What to work on: Transcribe word for word the lines spanning the line with "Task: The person" through the end of the records.

Data for review:
▬▬▬▬▬▬

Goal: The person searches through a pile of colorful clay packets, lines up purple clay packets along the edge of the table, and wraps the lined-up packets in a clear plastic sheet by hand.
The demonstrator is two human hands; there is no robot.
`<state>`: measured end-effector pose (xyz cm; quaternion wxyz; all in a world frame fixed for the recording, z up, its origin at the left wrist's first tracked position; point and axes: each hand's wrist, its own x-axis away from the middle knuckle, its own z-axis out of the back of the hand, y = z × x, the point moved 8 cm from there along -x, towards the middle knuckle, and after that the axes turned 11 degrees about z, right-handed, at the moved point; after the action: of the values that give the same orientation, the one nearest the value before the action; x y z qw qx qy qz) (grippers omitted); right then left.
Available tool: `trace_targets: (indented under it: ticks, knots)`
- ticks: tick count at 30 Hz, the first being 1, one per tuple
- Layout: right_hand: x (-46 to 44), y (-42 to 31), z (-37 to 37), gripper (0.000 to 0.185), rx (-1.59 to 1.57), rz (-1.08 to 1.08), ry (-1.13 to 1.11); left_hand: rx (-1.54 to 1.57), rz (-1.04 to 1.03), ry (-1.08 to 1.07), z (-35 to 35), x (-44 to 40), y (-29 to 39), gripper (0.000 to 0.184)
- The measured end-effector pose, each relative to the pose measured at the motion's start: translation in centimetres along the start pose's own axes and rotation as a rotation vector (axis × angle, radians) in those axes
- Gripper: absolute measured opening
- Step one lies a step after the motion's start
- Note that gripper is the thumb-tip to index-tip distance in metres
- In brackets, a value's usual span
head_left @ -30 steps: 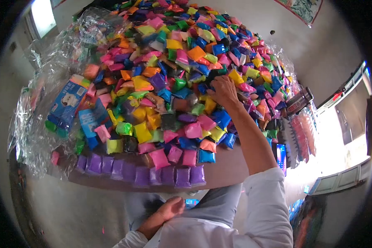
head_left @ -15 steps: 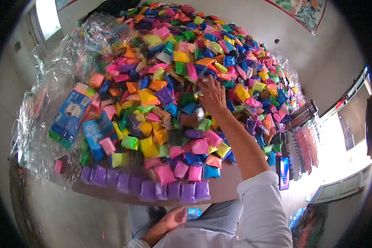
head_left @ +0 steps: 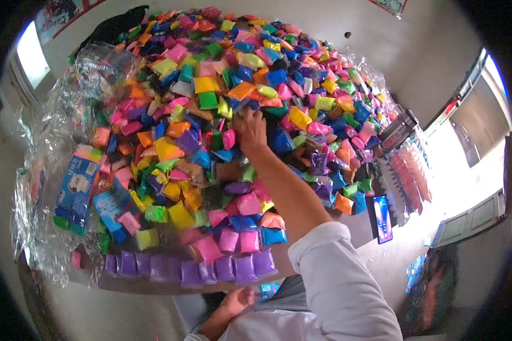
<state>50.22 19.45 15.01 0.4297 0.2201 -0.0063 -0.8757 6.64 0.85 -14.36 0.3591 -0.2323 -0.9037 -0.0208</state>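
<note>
Pale walls [head_left: 324,17] rise behind a broad bench [head_left: 355,226], with a bright window [head_left: 33,55] at the upper left and strong light at the right. Over most of the bench lies a mound of small packets [head_left: 206,85] in pink, yellow, orange, green, blue and purple. The right hand [head_left: 250,129] reaches into the middle of this mound, its forearm above the nearer packets and its white sleeve [head_left: 347,278] folded back. Its fingers bend downward, with a bright pink packet [head_left: 228,138] just to the left and a deep blue packet [head_left: 280,140] just to the right. The left hand [head_left: 239,298] is low over the lap, in front of the bench's near edge and apart from the mound, close to a small blue item [head_left: 269,291]. Because the right fingertips are hidden among the packets and the left hand is blurred, I cannot tell whether either grip is spread, pressed together or pinching something. Purple packets [head_left: 244,269] sit side by side in a row along the near edge. At the left, crumpled clear plastic [head_left: 40,182] lies beside a blue pack printed with a white dog [head_left: 77,184]. At the right, a phone [head_left: 383,219] with a lit screen lies near a dark cylinder [head_left: 398,131].
</note>
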Motion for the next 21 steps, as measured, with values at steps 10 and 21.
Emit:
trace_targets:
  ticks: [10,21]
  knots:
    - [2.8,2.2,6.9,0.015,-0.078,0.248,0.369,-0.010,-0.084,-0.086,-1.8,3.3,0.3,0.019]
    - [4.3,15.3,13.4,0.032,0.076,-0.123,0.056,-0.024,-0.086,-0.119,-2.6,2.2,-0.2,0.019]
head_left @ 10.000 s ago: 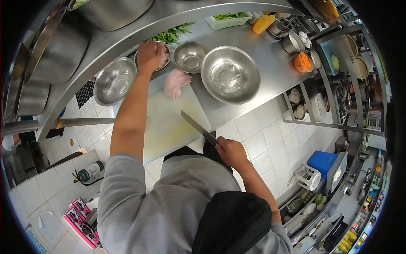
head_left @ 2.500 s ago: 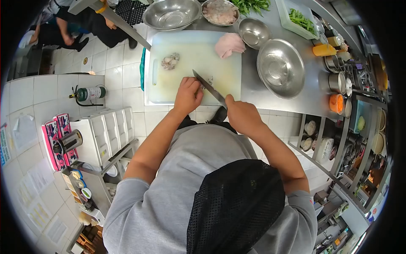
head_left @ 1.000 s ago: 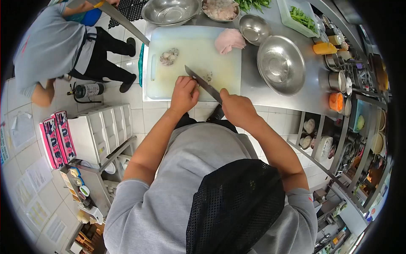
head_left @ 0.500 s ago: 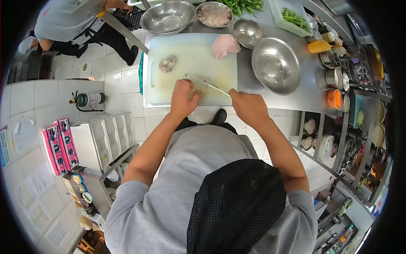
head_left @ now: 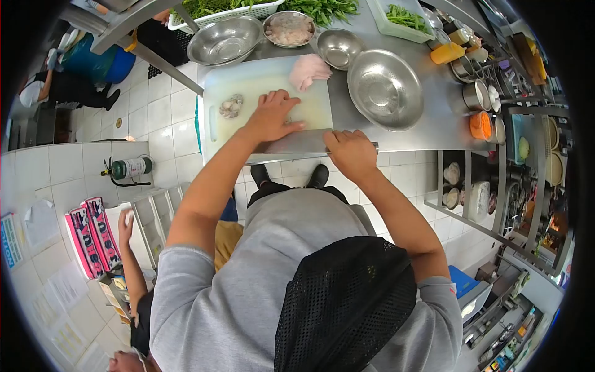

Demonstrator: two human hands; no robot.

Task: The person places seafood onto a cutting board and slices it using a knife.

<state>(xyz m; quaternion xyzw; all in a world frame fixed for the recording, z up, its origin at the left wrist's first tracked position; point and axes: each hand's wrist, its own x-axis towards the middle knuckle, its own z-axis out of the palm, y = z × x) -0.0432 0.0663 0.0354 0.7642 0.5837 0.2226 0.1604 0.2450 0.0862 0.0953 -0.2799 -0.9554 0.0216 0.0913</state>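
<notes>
My right hand (head_left: 351, 152) is closed around the handle of a broad-bladed knife (head_left: 291, 144). Its wide metal blade lies along the near edge of the pale cutting board (head_left: 217, 74), with its flat side showing. My left hand (head_left: 273, 116) is spread palm down over the board, just beyond the blade, fingers apart. What lies beneath that palm is hidden. A small heap of greyish, raw-looking pieces (head_left: 231, 106) sits on the board's left side. At the far right corner of the board rests a crumpled pink cloth or paper (head_left: 310, 71).
Behind the board stand a large steel bowl (head_left: 224, 38), a bowl of pale raw pieces (head_left: 289, 29) and a small bowl (head_left: 339, 49). A perforated colander (head_left: 385, 90) is at right. A metal post (head_left: 167, 59) rises at left. Another person's arm (head_left: 131, 266) reaches in behind me.
The knife has moved from over the board to its near edge, turned to show its broad side. My left hand has moved forward and flattened out. Another person has appeared behind me at left.
</notes>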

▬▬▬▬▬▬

Exercise solution:
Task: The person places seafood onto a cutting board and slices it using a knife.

<state>(xyz m; quaternion xyzw; all in a world frame fixed for the recording, z up, its origin at the left wrist's first tracked position; point and axes: each hand's wrist, its own x-axis towards the middle knuckle, its own z-axis out of the palm, y = z × x) -0.0432 0.0663 0.0354 0.7642 0.5837 0.2226 0.1604 0.2450 0.0862 0.0953 -0.2799 -0.9554 0.0216 0.0913</state>
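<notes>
My right hand (head_left: 351, 152) is closed around the handle of a broad-bladed knife (head_left: 291, 144). Its wide metal blade lies along the near edge of the pale cutting board (head_left: 217, 74), with its flat side showing. My left hand (head_left: 273, 116) is spread palm down over the board, just beyond the blade, fingers apart. What lies beneath that palm is hidden. A small heap of greyish, raw-looking pieces (head_left: 231, 106) sits on the board's left side. At the far right corner of the board rests a crumpled pink cloth or paper (head_left: 310, 71).
Behind the board stand a large steel bowl (head_left: 224, 38), a bowl of pale raw pieces (head_left: 289, 29) and a small bowl (head_left: 339, 49). A perforated colander (head_left: 385, 90) is at right. A metal post (head_left: 167, 59) rises at left. Another person's arm (head_left: 131, 266) reaches in behind me.
The knife has moved from over the board to its near edge, turned to show its broad side. My left hand has moved forward and flattened out. Another person has appeared behind me at left.
</notes>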

No more output will be given.